TASK OBJECTIVE. Only lines holding the word "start" are wanted. Copy them from the listing below.

DATASET CONTENT.
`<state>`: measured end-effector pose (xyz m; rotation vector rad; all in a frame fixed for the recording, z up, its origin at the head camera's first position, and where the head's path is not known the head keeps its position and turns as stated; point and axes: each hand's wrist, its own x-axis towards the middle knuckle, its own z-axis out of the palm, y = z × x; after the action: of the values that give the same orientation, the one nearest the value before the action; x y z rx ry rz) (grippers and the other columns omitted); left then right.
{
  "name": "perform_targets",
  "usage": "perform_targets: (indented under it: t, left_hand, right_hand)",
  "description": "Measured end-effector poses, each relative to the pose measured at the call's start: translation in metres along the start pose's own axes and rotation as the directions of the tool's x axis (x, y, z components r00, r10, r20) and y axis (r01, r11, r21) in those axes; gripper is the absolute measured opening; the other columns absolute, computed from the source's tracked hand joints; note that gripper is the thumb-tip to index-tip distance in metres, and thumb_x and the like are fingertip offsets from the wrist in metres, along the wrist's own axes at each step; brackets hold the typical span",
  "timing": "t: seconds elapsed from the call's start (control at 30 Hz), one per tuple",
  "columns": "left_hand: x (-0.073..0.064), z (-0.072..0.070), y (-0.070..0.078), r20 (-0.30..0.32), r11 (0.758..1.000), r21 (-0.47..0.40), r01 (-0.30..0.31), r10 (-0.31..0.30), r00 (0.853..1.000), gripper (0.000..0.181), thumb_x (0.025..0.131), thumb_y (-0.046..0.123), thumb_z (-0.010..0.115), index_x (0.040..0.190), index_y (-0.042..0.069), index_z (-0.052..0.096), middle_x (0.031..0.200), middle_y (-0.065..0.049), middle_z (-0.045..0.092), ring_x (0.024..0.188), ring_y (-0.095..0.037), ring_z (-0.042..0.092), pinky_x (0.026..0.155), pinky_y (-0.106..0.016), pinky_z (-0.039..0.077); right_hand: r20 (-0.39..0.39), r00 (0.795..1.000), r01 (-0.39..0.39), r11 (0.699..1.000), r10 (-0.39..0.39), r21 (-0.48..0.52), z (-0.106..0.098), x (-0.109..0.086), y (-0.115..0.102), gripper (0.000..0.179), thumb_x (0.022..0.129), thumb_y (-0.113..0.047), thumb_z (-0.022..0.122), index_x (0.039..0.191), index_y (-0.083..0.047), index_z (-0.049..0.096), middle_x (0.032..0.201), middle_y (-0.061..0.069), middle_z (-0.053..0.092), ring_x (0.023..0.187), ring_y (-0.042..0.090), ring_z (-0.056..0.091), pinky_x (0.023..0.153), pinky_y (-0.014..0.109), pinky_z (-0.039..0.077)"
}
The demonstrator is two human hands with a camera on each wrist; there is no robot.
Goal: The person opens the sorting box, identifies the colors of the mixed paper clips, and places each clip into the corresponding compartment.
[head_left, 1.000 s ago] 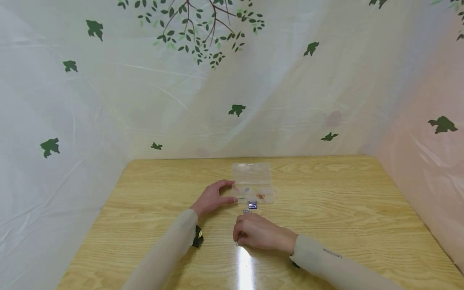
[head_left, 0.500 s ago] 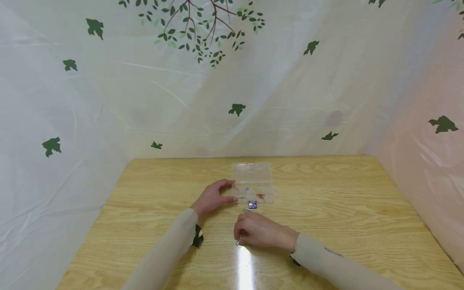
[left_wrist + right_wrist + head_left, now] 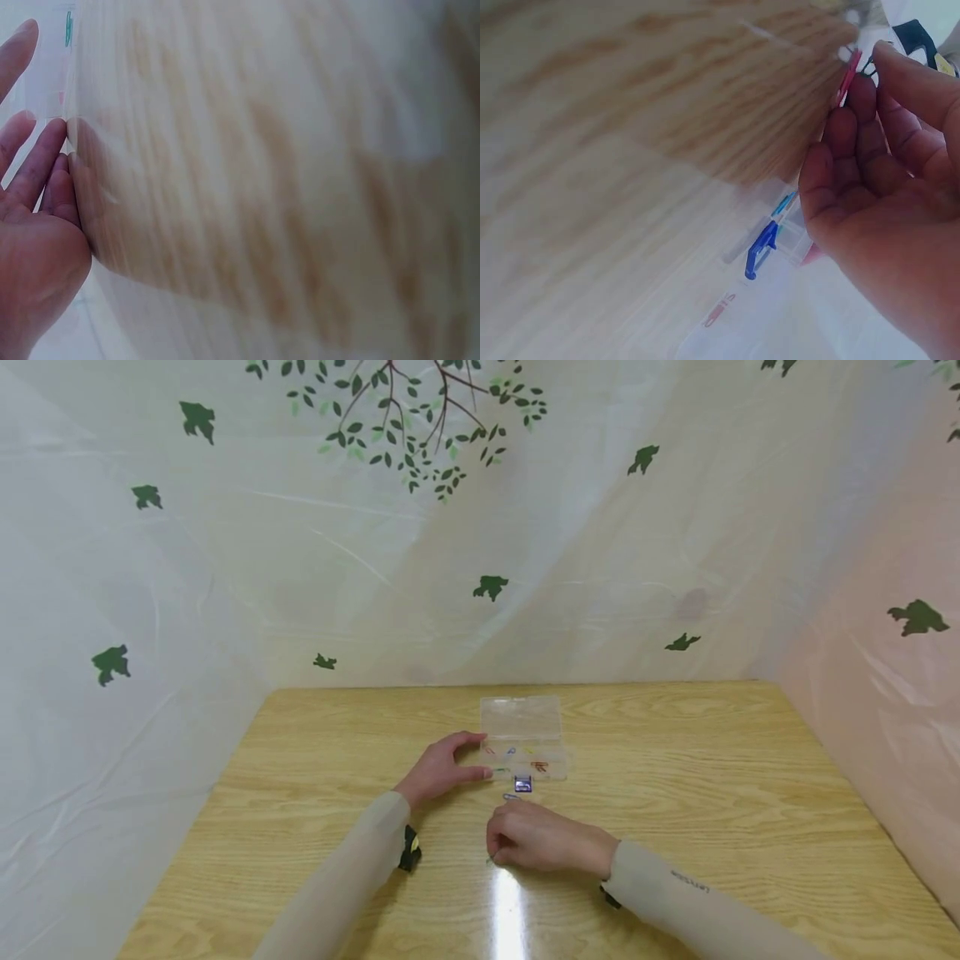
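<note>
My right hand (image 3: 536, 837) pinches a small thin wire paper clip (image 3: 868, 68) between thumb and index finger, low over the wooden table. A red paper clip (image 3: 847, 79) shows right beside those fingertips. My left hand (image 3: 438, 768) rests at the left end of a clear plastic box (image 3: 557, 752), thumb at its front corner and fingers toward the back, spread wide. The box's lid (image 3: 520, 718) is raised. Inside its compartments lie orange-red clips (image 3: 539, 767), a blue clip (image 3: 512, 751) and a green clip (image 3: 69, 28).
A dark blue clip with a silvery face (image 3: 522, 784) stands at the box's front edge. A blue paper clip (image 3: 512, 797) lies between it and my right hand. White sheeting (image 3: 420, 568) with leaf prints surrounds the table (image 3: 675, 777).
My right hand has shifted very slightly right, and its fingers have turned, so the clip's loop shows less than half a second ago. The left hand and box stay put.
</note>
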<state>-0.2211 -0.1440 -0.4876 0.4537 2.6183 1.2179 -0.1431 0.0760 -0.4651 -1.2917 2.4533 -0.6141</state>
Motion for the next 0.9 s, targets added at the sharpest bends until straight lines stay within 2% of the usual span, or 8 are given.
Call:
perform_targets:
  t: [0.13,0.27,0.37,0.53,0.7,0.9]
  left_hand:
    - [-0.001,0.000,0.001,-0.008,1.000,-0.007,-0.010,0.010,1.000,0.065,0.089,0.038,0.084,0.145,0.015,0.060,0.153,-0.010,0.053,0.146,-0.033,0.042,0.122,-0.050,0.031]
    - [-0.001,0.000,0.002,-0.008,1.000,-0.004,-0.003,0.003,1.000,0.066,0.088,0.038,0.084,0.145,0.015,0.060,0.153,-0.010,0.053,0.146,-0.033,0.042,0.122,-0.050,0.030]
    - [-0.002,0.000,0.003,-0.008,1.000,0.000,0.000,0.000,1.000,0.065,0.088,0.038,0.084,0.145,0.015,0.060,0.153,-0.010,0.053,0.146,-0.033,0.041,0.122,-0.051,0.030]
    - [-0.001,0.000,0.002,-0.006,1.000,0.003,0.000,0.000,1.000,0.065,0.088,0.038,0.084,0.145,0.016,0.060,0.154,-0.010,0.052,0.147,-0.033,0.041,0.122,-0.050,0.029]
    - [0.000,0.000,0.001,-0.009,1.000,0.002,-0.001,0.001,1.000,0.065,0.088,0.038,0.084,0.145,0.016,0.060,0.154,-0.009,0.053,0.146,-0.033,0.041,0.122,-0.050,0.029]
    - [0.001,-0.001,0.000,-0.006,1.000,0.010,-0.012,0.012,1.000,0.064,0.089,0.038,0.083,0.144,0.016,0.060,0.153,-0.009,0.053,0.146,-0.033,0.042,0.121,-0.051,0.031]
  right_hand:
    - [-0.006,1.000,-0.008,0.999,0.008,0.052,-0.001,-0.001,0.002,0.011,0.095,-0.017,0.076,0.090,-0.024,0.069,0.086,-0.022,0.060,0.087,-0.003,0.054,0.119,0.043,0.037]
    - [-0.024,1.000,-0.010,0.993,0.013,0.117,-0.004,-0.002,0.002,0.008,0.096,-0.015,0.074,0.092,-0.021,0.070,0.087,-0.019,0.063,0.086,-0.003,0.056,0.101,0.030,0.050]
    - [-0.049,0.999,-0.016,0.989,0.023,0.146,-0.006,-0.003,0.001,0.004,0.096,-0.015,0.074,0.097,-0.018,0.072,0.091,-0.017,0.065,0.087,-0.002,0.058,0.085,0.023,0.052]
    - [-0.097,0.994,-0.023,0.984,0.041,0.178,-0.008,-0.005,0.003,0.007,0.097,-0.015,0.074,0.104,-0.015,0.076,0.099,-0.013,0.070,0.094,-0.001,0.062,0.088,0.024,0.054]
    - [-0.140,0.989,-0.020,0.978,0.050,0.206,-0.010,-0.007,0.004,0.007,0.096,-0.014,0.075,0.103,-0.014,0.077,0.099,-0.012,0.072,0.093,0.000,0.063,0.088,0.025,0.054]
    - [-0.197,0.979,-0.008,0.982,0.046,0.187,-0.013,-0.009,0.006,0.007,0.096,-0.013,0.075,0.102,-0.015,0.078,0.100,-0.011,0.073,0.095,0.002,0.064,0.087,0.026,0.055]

ANSWER FOR THE TASK.
  "description": "Measured end-effector poses, each relative to the pose measured at the call's start: translation in metres along the start pose's own axes and rotation as the directions of the tool's x axis (x, y, z components r00, r10, r20) and y axis (r01, r11, r21) in those axes; gripper is the absolute measured opening; the other columns absolute, computed from the source's tracked hand joints; note that gripper is the thumb-tip to index-tip distance in metres, and thumb_x and the like are fingertip offsets from the wrist in metres, along the wrist's own axes at each step; brackets hold the typical span",
  "timing": "t: seconds elapsed from the call's start (control at 30 Hz), one per tuple",

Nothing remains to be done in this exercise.